Since death pierces every mortal, it is necessary for all of us to learn how to handle bereavement. We all lose loved ones. I have watched--with great admiration and respect--the courage that has borne many a saint through hours of sorrow. Here is some of the practical advice I have seen others use in dealing with grief:

1. EXPRESS YOUR EMOTIONS.
Since Jesus wept, it should not be considered a Christian virtue to be unmoved by the loss of a loved one. Of course, there is a difference between suppressing one's emotions and losing one's self-control. The Bible does not say, "Do not sorrow," but it does instruct us not to sorrow as those "who have no hope" (I Thess. 4:13).

2. SEEK THE AID OF YOUR FRIENDS.
The very presence of friends is an encouragement. When Paul neared Rome (as a prisoner), the brethren came to meet him, and "he thanked God and took courage" (Acts 28:15).

3. COMPEL YOURSELF TO BE WITH PEOPLE.
Your inclination may be to retreat into the refuge of privacy, but there is a greater need than one realizes to associate with others. Although David chose to be alone while his child was deathly ill, he did not continue to isolate himself after the passing of the child (II Sam. 12:15-23).

4. EXPRESS YOUR FEELINGS IN WORDS.
Talking about it will help you accept it. If this is done at the outset of bereavement, one will sooner be able to stabilize his life.

5. AVAIL YOURSELF OF SPIRITUAL RESOURCES.
Even though you may not have realized the importance of the Scriptures and their comfort, they can be a great help in building your faith. The power of prayer and the peace of God are very precious possessions.

6. DON'T BROOD OVER WHAT MIGHT HAVE BEEN.
Both Mary and Martha said - "Lord, if You had been here, my brother would not have died" (John 11:21,32). It is not productive to wonder or speculate about the "what ifs" pertaining to those who have passed away. We, unlike Jesus, cannot raise the dead. It is wise, of course, to learn from our mistakes, but the past cannot be changed.

7. ACTIVELY PURSUE WORTHWHILE TASKS.
Once the initial shock has been dealt with, get busy at other things. Resolve like Paul to reach "forward to those things which are ahead" (Phil. 3:13).

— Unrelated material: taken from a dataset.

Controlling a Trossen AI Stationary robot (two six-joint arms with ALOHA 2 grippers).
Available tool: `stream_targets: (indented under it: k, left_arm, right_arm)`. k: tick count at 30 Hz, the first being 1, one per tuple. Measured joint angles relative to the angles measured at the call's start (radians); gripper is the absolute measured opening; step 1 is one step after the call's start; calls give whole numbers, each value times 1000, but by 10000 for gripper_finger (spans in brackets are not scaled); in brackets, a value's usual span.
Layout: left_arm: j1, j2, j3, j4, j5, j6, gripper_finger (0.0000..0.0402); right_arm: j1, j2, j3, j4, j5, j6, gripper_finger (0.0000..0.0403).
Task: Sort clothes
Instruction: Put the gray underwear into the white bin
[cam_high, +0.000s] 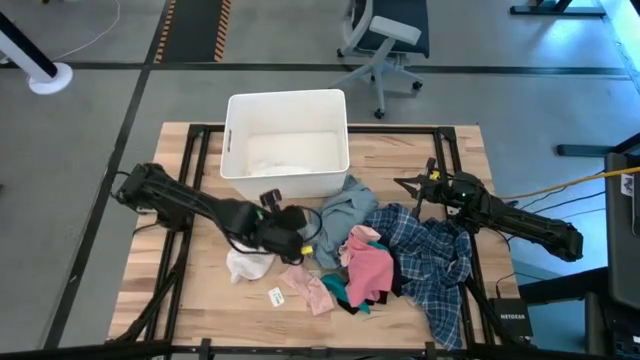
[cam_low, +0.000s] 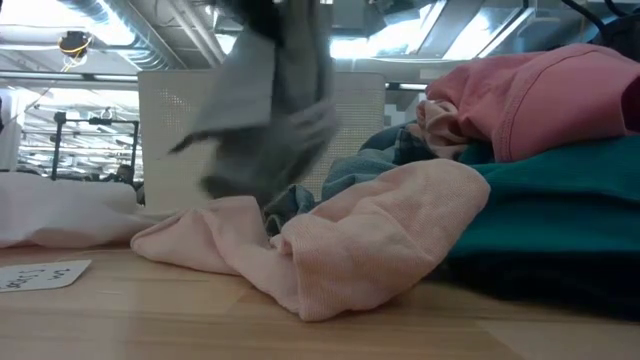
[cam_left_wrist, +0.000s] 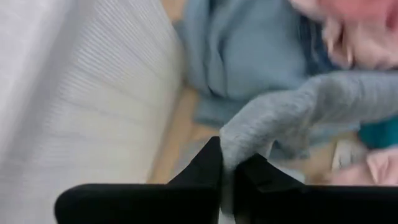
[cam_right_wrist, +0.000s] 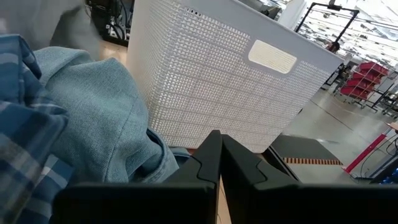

8. MAKE CAREFUL, THOUGHTFUL DECISIONS.
Many an individual jumps hastily into deciding the full scope of the future rather than waiting until he has regained a proper perspective of life. Don't get in a hurry. Make prayerful decisions.

9. INCREASE YOUR TRUST IN GOD.
Those who have come through their sorrows with a deeper faith can verify that God, who rules over all, truly does make all things work together for good (Rom. 8:28).

After the crisis of grief, you can serve more fully and sympathize more completely with others. With Paul, you too can thank God for the comfort received in knowing that it has now given you the ability to comfort others who are in any trouble.